For years students have been complaining that Skinner didn’t have Midnight Madness. Many said that an event like that - something that gets the student involved - would get more people in the stands. I once heard someone say that Tyrese Rice should stand out in the Quad and high-five people to get them to go to his next game. Well, this road works two ways my friend, so don’t make promises you can’t keep. What happens when a mediocre BC team plays a bad Ivy League team towards the end of December and you can choose to go home early for Winter Break or go to the game? Are you going to saddle up in the first row of the yellow chairs in Conte Forum because Midnight Madness was so much fun? I don’t think you will.

We can go on and on about how much we hate Duke, but you know what? Duke’s fans show up. It doesn’t matter if they’re playing an exhibition game against the School for the Blind, Duke fans will be there to cheer their team on, because that’s their school. That’s their team. And they have pride in that, win or lose.
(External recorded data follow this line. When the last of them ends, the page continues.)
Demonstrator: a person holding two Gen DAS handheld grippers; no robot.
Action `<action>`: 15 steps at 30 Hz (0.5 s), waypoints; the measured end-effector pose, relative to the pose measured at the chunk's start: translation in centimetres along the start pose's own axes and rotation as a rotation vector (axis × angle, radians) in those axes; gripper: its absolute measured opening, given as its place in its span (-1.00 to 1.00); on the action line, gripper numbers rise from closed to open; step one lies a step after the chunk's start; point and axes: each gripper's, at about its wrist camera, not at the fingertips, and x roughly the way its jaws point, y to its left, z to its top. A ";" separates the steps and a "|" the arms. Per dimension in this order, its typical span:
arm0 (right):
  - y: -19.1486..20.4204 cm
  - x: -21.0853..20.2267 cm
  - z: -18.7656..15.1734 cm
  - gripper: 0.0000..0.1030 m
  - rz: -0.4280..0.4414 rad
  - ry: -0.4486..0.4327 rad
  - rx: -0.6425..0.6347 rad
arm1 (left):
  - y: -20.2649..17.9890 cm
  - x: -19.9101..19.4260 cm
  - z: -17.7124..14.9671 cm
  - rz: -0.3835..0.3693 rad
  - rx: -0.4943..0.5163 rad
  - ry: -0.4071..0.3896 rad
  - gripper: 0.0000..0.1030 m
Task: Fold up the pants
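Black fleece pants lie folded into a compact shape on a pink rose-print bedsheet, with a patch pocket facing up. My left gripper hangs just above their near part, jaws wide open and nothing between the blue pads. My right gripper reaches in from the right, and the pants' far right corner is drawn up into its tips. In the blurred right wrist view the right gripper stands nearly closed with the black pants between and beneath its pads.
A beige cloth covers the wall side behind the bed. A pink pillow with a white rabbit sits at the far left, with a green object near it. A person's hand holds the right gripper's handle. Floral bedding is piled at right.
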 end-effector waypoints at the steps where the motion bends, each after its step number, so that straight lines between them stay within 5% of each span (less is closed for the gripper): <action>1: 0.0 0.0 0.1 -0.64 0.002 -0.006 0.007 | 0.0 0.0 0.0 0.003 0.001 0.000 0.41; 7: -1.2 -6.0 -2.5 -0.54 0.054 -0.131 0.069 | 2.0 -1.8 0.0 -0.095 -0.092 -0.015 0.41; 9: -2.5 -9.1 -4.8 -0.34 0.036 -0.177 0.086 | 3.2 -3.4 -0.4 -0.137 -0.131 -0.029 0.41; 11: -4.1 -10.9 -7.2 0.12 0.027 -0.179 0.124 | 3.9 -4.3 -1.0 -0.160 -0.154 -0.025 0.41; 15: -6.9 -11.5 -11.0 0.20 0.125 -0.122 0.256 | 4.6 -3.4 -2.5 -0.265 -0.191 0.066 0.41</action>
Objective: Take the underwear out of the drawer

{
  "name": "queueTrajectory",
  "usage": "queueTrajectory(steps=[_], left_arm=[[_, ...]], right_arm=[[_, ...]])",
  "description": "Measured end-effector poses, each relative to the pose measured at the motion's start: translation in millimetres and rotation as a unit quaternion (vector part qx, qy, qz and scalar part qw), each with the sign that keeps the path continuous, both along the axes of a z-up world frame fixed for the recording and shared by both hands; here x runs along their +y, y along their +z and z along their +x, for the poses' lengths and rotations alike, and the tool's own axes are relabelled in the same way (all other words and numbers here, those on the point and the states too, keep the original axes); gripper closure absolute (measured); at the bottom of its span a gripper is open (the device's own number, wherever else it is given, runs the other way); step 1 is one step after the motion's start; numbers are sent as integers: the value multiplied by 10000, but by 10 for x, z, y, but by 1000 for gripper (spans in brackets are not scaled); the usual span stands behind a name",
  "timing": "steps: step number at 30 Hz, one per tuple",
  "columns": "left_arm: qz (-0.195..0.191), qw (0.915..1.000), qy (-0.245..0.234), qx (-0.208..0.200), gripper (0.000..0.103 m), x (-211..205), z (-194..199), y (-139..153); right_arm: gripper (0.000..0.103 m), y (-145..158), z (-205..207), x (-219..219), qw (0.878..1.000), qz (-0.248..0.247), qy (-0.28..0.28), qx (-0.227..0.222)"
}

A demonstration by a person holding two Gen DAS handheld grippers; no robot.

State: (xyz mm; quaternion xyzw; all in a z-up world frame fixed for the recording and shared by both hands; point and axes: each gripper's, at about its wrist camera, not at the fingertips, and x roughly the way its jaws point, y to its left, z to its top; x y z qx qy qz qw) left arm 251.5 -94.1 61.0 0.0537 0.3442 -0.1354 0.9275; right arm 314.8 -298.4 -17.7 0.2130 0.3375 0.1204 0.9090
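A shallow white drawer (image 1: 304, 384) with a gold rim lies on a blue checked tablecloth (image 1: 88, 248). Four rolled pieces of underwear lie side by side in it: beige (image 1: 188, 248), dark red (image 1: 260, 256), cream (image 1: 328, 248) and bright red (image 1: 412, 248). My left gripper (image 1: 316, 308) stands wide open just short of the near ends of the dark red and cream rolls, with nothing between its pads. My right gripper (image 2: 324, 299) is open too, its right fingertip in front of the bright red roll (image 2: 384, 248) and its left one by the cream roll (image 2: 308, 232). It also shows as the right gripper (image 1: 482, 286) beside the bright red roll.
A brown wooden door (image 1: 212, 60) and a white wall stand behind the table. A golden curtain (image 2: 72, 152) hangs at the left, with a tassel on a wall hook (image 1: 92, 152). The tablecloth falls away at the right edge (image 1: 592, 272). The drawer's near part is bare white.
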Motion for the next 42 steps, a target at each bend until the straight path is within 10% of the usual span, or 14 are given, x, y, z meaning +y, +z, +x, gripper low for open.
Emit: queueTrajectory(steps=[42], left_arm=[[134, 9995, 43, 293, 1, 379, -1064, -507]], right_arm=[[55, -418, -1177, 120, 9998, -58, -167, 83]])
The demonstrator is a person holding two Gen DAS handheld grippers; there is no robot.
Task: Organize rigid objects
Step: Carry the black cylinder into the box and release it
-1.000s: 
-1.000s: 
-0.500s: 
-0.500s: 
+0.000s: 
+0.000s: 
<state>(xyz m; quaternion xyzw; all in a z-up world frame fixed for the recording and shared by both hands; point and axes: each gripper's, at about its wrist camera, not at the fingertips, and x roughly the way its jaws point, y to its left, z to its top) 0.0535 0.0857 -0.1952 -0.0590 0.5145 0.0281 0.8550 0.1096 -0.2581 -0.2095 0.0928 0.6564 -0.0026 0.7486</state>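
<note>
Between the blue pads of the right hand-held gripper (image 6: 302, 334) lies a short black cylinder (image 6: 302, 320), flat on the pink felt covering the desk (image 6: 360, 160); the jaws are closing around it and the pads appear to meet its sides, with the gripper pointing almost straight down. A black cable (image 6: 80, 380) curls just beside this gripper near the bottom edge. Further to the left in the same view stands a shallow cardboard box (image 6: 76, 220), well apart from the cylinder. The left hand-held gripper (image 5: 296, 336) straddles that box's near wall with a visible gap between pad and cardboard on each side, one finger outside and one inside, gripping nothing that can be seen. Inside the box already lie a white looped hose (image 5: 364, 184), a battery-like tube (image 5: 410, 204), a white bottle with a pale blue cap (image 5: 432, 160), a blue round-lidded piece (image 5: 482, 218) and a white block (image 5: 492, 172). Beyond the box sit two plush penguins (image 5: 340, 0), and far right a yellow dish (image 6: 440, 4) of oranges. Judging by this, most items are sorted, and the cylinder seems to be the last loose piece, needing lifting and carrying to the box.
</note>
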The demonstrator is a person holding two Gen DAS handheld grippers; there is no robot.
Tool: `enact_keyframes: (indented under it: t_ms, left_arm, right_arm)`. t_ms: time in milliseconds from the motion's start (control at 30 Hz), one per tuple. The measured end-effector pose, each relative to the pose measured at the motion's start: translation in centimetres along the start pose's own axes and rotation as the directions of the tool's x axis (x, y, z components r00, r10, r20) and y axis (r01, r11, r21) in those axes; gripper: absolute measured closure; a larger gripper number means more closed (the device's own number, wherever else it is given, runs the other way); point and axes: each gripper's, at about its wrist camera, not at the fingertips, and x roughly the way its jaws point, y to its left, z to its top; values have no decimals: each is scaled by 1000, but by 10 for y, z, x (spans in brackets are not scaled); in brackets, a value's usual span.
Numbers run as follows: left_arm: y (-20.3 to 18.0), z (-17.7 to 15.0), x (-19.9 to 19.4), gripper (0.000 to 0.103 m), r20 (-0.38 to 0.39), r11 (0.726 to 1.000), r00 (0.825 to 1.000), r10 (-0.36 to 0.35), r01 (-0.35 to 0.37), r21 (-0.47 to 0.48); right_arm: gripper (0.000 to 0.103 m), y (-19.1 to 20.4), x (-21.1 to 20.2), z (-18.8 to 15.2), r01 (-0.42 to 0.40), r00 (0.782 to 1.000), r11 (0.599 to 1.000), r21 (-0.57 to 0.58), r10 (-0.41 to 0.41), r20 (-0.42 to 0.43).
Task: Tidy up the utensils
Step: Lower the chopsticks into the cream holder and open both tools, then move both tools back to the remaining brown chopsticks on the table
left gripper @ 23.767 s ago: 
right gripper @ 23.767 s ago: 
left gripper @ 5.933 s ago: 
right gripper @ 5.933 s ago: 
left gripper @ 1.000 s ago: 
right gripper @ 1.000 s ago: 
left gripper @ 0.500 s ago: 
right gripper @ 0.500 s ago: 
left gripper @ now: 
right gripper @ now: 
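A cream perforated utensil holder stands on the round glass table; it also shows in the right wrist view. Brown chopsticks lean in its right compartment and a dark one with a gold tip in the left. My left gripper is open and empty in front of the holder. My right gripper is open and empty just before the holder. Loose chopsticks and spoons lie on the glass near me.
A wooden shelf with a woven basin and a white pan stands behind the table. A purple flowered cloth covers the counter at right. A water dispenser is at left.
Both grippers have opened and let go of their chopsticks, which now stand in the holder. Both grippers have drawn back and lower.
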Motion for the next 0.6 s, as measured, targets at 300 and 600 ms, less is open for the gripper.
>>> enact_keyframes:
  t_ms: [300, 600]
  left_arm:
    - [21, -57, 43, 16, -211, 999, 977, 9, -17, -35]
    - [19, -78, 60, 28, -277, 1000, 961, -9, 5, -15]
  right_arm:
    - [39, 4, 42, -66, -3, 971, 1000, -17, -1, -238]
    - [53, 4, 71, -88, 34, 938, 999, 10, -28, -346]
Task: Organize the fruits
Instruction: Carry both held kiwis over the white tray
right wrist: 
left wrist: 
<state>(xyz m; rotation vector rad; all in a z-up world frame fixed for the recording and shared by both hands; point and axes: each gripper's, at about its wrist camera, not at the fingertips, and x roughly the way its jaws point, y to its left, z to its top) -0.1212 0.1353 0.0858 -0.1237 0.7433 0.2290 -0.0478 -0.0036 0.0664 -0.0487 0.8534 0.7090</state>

Maybe I just don’t understand that winning is supposed to come easy - that we’re all supposed to have it served to us on a silver platter. I grew up an Army football and basketball fan, and I sat through more losses than I can count, truly. I’ve seen the worst losing record in Division I football history. I’ve seen worse losses than BC’s losses to Harvard. The Army men’s basketball team has never been to an NCAA Tournament in my lifetime. But I still cheer. I still go to each game with the (maybe unreasonable) hope that this game will be the one where luck changes. Where everything starts to click. Where magic happens. BC fans have to change their perspective, or no coach or team is ever going to be good enough.

I hope Steve Donahue is the answer to this problem, I really do, because I too enjoy rooting for a successful team. But if he isn’t, what then? Do we go looking for another person who will be? Gene has to know that he just set a precedent.

I wish Steve Donahue a long, successful career at the Heights. I just hope there are people there to see it.